‘It’s utter devastation’: Businesses and community members help cleanup following violent protests

‘It’s utter devastation’: Businesses and community members help cleanup following violent protests

RICHMOND, Va. (WWBT) - Community members walked the streets of Richmond Sunday helping local businesses cleanup following the violent protests over the last few nights.

Damages at these businesses ranged from broken windows to looters going through stores like the ABC store on W. Broad Street and the DTLR on Lombardy Street.

The DTLR store was sent up in flames early Sunday morning, fire crews unable to get to the scene right away due to the large crowd of protesters.

For many business owners, they are at a loss for words following the destruction across the City of Richmond.

While flames ravaged the DTLR throughout the night, in the daylight hours it was a different sight.

Windows are gone, beams can be seen hanging from the ceiling, black smoke caked across the walls.

"We understand there's a difference between a protest, but this right here, this isn't protesting no more, you're destroying our home," said Emory Heiston, a member of the Virginia Bandits Car Club.

On Sunday, car club members from across the area came downtown to help with the cleanup process for various businesses.

"We're about to clean up our city,” said Tiniesha Black, a member of the Hottest 16 of VA Car Club. “This is a city we have to raise our kids in and we're going to clean it up."

Some parents even brought their kids to these places of destruction to serve as a lesson.

"I brought my babies out here to see this is not the right way to do this,” said Misty Brown Allen, another member of the Hottest 16 VA Car Club. “You can stand, voice your opinion all you want but do it peacefully.
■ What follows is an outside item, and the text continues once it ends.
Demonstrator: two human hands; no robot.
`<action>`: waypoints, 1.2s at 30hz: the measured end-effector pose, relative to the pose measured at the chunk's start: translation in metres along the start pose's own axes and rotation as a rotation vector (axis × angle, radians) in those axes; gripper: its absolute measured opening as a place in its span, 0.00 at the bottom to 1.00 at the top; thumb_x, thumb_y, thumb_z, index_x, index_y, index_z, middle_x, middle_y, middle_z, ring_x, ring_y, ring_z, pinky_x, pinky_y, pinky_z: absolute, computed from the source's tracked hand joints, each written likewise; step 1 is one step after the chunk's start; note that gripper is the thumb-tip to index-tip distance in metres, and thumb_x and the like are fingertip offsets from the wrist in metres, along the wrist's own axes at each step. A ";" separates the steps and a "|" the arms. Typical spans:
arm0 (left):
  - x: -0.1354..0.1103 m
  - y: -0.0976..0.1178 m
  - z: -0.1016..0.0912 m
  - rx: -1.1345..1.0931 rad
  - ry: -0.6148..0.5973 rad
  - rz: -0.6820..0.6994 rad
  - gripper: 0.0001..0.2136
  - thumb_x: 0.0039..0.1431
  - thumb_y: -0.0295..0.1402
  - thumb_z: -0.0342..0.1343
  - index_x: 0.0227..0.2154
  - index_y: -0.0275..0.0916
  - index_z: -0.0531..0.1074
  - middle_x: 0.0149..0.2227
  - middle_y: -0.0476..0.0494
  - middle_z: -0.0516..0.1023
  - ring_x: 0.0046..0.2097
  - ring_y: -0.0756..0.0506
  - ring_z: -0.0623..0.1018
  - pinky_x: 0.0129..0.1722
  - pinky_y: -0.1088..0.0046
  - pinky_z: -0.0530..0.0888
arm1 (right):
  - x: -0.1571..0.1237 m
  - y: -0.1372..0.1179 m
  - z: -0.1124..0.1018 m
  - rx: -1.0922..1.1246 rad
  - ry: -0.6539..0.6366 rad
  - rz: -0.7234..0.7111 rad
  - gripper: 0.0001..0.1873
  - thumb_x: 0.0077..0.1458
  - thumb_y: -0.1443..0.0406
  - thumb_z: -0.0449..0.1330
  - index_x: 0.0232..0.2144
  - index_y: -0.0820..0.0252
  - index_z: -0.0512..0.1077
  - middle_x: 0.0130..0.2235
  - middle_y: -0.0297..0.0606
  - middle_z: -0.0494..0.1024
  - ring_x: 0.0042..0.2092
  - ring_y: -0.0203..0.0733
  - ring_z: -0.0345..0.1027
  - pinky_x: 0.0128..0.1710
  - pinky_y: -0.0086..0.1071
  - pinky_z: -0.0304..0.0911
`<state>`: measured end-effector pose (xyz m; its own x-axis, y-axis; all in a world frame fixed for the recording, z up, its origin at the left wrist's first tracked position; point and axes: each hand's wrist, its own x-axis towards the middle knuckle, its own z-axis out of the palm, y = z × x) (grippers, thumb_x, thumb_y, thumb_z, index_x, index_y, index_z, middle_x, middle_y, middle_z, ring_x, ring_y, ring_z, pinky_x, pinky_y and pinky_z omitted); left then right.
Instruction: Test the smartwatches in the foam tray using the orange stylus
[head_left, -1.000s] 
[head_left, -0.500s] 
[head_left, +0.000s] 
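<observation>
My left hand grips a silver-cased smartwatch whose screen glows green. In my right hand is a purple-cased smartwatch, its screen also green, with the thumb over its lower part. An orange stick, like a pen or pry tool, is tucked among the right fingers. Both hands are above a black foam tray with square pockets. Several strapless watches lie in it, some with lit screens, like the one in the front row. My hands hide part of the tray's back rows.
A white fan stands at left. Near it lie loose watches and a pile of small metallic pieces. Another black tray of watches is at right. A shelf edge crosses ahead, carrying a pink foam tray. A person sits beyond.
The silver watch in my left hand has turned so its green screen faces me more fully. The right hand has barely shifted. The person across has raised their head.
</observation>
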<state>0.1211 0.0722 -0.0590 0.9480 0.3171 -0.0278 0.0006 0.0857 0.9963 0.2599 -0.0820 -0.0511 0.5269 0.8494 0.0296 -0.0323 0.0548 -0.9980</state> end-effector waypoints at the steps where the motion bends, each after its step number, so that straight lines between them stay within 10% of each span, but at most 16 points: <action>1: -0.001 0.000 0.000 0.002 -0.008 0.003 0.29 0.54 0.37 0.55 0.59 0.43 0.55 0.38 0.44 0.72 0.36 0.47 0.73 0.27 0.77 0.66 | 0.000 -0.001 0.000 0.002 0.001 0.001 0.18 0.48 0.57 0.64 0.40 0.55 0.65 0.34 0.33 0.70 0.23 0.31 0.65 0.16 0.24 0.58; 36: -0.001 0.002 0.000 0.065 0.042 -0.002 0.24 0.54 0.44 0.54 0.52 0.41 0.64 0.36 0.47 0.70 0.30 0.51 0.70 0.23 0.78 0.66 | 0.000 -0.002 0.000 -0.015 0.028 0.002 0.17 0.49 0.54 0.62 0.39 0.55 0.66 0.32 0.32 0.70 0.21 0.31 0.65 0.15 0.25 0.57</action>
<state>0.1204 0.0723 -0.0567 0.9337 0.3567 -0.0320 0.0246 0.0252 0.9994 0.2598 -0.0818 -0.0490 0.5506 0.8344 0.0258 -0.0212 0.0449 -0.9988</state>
Don't do this."

Dozens of other businesses across the city fell victim to these acts of vandalism.

"It's utter devastation,” said Greg Milefsky, owner of Balance Bicycle Shop on W. Broad Street. “I have nothing, nothing."

Milefsky's bicycle shop of 10 years was destroyed in a matter of hours.
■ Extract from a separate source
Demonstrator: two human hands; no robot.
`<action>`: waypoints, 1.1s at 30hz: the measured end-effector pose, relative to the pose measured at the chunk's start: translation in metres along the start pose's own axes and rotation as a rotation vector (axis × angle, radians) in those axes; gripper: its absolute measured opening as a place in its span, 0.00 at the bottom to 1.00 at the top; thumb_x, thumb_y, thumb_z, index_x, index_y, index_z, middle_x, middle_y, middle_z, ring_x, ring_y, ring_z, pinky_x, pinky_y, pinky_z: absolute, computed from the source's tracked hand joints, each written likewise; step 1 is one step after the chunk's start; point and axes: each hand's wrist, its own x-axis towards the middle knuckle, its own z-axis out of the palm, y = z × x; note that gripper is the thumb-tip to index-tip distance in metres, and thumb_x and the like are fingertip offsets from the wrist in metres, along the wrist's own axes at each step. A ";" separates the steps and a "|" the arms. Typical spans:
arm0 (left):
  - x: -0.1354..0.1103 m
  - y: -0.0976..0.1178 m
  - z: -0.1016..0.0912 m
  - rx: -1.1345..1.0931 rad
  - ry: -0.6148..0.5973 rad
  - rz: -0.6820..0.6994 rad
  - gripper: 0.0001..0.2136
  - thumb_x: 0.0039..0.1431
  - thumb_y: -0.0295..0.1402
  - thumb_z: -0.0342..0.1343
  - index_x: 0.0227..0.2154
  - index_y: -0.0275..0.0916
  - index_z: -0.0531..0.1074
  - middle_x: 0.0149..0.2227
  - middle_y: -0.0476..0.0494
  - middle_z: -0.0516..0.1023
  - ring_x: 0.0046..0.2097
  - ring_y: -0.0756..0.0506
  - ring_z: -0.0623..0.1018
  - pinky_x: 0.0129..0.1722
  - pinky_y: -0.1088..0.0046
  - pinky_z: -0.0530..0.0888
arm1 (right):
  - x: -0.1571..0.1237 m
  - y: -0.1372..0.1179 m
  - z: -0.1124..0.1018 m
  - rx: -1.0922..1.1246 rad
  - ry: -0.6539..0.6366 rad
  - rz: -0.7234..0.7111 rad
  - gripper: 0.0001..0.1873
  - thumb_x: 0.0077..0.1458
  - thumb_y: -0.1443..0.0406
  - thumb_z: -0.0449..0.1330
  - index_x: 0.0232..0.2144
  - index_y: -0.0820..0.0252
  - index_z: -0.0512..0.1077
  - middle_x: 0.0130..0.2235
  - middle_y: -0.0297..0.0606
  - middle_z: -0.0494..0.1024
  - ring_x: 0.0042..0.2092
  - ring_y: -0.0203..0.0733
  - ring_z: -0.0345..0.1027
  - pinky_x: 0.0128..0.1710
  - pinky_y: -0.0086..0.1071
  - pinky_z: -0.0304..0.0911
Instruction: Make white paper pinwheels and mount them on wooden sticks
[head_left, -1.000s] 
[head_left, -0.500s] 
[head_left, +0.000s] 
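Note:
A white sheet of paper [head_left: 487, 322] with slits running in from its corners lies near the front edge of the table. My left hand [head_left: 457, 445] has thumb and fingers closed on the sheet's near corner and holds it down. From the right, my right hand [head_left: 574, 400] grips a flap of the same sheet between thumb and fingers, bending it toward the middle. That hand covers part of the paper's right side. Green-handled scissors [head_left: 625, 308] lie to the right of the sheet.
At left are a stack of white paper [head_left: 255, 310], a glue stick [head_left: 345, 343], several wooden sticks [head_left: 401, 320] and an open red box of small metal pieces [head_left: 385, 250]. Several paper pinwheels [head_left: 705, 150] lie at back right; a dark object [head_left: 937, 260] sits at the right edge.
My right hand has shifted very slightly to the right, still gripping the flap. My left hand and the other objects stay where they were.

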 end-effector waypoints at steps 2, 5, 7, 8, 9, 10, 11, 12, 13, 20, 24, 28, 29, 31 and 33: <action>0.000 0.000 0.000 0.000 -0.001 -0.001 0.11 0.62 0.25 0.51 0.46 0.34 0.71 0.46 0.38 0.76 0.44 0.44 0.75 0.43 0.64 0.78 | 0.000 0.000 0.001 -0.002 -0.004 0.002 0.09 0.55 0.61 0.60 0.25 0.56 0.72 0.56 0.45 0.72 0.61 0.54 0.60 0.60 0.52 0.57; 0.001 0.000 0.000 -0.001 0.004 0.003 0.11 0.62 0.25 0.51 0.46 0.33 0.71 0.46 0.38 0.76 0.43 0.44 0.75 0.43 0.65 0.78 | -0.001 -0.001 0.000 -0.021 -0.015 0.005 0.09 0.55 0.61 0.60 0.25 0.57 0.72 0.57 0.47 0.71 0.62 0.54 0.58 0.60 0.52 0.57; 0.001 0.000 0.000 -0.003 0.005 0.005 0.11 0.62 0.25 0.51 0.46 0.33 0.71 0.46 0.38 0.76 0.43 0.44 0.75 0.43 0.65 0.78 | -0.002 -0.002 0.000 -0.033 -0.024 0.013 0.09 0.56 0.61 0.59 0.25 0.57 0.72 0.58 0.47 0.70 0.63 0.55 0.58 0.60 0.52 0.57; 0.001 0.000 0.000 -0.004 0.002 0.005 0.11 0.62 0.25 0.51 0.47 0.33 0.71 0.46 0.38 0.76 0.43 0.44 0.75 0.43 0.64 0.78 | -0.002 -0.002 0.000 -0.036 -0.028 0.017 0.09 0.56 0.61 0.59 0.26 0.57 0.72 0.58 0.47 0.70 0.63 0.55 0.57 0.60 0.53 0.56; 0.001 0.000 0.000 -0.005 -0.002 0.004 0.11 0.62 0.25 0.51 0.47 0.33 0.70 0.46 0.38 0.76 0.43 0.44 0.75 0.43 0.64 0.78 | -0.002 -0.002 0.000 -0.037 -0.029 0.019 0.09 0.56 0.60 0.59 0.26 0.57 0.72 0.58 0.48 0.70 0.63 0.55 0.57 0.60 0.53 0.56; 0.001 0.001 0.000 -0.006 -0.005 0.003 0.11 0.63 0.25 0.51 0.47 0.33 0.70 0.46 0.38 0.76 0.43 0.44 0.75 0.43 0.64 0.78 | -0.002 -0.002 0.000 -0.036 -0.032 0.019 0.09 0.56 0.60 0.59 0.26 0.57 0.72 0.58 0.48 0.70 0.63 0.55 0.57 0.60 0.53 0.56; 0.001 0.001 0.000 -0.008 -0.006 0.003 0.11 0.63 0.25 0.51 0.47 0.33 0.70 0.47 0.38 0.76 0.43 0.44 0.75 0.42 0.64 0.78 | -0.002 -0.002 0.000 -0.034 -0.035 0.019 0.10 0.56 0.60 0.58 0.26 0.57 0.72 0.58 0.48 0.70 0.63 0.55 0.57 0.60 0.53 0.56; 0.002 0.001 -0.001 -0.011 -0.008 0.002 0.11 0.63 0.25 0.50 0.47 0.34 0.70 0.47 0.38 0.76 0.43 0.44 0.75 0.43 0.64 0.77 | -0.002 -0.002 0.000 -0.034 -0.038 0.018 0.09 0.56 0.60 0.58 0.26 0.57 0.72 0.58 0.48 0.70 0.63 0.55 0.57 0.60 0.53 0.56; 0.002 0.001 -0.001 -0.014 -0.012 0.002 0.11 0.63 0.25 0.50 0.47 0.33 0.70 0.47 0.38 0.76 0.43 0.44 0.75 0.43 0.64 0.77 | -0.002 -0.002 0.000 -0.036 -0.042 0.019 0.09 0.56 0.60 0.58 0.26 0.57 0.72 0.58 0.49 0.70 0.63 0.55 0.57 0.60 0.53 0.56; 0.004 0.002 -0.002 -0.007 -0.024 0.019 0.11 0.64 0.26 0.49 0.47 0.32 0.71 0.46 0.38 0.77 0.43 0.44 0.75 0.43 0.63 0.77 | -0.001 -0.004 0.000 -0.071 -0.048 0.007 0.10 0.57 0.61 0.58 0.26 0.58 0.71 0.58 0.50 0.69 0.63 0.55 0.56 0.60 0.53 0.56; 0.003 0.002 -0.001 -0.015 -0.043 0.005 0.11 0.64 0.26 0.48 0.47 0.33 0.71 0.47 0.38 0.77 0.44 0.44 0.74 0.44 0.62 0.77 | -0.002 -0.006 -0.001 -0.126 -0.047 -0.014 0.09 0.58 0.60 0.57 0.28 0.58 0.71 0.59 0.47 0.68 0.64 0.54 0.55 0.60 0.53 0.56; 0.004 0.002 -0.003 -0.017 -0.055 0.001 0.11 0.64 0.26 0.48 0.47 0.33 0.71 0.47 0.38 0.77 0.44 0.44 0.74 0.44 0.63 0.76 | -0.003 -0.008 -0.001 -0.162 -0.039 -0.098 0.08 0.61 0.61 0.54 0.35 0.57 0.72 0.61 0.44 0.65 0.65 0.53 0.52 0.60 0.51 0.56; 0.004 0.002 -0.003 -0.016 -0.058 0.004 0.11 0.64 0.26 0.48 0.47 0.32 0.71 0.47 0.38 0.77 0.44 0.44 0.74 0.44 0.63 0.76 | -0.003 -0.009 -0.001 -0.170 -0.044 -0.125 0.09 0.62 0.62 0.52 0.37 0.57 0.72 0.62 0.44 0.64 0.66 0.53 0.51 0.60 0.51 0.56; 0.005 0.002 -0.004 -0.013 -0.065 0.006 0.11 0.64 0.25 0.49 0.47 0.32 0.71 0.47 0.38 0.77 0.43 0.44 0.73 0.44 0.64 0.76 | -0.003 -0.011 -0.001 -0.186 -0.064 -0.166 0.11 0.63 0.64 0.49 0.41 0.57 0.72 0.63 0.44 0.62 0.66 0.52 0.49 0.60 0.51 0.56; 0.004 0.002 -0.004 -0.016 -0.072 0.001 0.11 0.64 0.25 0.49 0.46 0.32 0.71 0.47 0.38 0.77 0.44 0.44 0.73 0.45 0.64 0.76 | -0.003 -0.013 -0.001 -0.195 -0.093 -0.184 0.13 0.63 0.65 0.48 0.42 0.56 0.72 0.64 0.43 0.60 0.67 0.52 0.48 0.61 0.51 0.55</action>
"I come down here at 3:30 a.m. and witnessed people rummaging through my shop while I got a computer," Milefsky said.

A wall that once held 75 bikes, now gone; some bicycles taken right in front of his eyes.

"I walked in through the broken window and then walked out through the broken window with my computer," Milefsky said. “People were just saying if there are anymore bikes left, let’s get a bike.”
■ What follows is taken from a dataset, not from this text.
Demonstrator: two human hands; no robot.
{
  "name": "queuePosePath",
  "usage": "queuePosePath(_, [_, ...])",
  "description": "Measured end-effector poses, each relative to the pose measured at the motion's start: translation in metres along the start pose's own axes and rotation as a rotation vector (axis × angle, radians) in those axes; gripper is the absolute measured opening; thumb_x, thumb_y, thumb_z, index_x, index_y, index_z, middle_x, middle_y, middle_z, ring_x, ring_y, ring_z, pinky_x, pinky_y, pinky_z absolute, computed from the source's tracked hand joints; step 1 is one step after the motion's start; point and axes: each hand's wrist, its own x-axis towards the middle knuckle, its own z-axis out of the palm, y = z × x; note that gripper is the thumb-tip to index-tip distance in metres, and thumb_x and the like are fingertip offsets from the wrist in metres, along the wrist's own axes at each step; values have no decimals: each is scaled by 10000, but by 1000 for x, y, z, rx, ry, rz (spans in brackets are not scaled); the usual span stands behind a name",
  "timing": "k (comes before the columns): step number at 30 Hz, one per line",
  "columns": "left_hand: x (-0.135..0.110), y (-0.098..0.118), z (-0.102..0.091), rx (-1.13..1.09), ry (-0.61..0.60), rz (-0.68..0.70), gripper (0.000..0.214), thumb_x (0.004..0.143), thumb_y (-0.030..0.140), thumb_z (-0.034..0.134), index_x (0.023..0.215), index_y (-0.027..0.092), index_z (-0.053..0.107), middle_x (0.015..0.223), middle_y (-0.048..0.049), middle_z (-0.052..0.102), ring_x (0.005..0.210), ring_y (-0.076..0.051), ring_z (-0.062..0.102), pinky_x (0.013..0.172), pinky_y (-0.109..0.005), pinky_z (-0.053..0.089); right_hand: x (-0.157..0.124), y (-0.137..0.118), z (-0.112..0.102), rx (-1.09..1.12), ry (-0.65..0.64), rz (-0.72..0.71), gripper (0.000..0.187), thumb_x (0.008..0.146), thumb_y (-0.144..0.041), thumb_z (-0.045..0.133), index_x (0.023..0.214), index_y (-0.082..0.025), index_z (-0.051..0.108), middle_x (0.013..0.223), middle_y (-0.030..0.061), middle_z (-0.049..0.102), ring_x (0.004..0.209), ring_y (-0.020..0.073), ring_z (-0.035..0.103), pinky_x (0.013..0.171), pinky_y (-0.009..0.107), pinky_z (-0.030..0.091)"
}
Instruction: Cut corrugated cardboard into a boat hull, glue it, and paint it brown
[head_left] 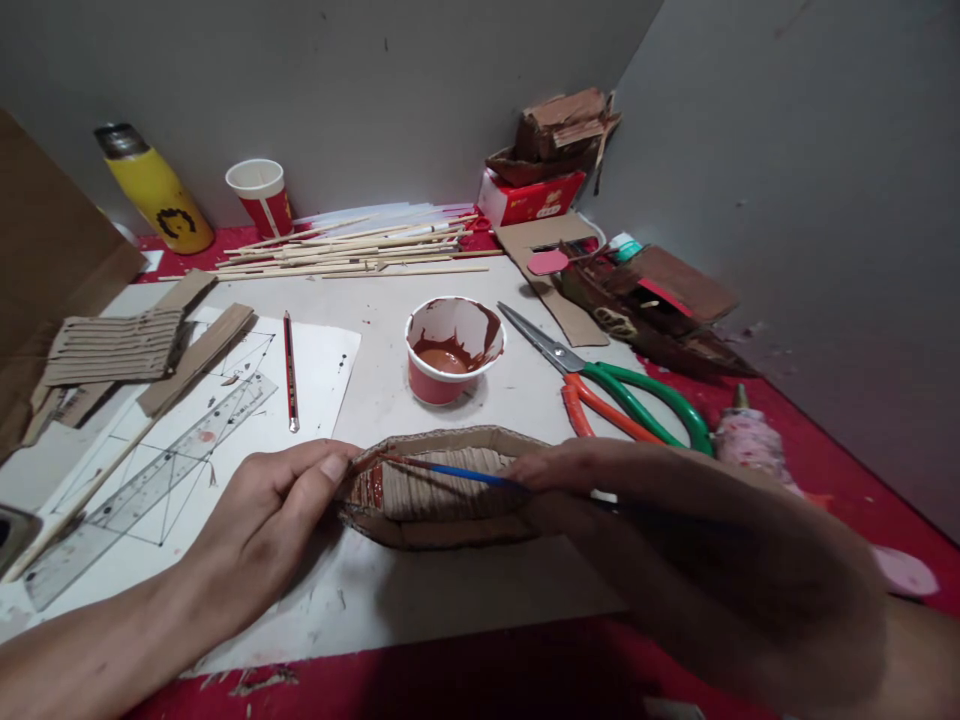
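A small cardboard boat [450, 480] with a corrugated floor lies in front of me, its left end wet with reddish-brown paint. My left hand [281, 510] pinches that left end between thumb and fingers. Between the fingers of my right hand [600, 490] is a paintbrush [472, 474] with a blue handle. Its bristles touch the boat's inside near the far left wall. The right hand's far fingers are in shadow. Just beyond the boat stands a paper cup [456, 350] holding brown paint, with smears down its inner wall.
Scissors [600, 375] lie right of the paint cup. Painted boats [652, 300] stand at the right and back. Thin sticks [352, 250], a white-and-red cup [259, 195] and a yellow bottle [161, 195] are behind. A ruler [157, 485], pencil [290, 375] and cardboard strips [199, 360] lie left.
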Motion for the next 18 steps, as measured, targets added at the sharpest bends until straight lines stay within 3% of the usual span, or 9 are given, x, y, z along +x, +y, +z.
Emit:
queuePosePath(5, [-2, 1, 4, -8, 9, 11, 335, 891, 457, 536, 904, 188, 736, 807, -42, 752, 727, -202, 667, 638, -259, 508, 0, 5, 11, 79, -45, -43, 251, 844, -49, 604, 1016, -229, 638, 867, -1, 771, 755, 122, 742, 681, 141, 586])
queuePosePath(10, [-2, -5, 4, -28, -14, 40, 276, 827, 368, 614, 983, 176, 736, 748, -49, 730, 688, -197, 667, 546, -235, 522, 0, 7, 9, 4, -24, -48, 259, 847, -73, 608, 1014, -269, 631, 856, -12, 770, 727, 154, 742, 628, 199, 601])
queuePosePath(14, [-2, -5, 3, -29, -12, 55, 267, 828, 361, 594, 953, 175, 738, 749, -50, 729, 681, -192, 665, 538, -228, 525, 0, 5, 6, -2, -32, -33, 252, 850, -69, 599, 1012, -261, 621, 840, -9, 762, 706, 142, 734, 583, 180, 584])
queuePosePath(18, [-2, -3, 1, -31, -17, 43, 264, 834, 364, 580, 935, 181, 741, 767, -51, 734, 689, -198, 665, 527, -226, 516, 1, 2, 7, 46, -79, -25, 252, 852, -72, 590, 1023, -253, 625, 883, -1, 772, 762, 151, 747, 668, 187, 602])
While Milefsky said he’s seen an out pour of support following this crime, ultimately, he’s not sure he will be able to rebuild and recoup what was lost.

"It's completely gone," he said.

"I was out here from 9 o'clock until 5 o'clock in the morning,” Heiston said. “I saw what was going on and not one person of color was breaking the windows that I saw."

"This wasn't even the reason for us protesting,” Black added. “We were protesting for police brutality. What did DTLR and Tropical Smoothie and all these stores have to do with that? Nothing!"

Richmond City Mayor Levar Stoney announced a curfew would be in place starting Sunday at 8 p.m. and running through 6 a.m.

Many of the car groups said if more businesses are destroyed overnight Sunday they will be back out on Monday to help clean up.

Protestors have gathered at the J.E.B. Stuart monument demanding justice. Karina Bolster - NBC12 is there with more.

Posted by NBC12 on Sunday, May 31, 2020

Meanwhile, vandalism on some of the Confederate Monuments across the city were the sight for groups of people taking pictures and even some peaceful protestors.

A spokesman for the City of Richmond said cleaning will begin Monday and run throughout the week.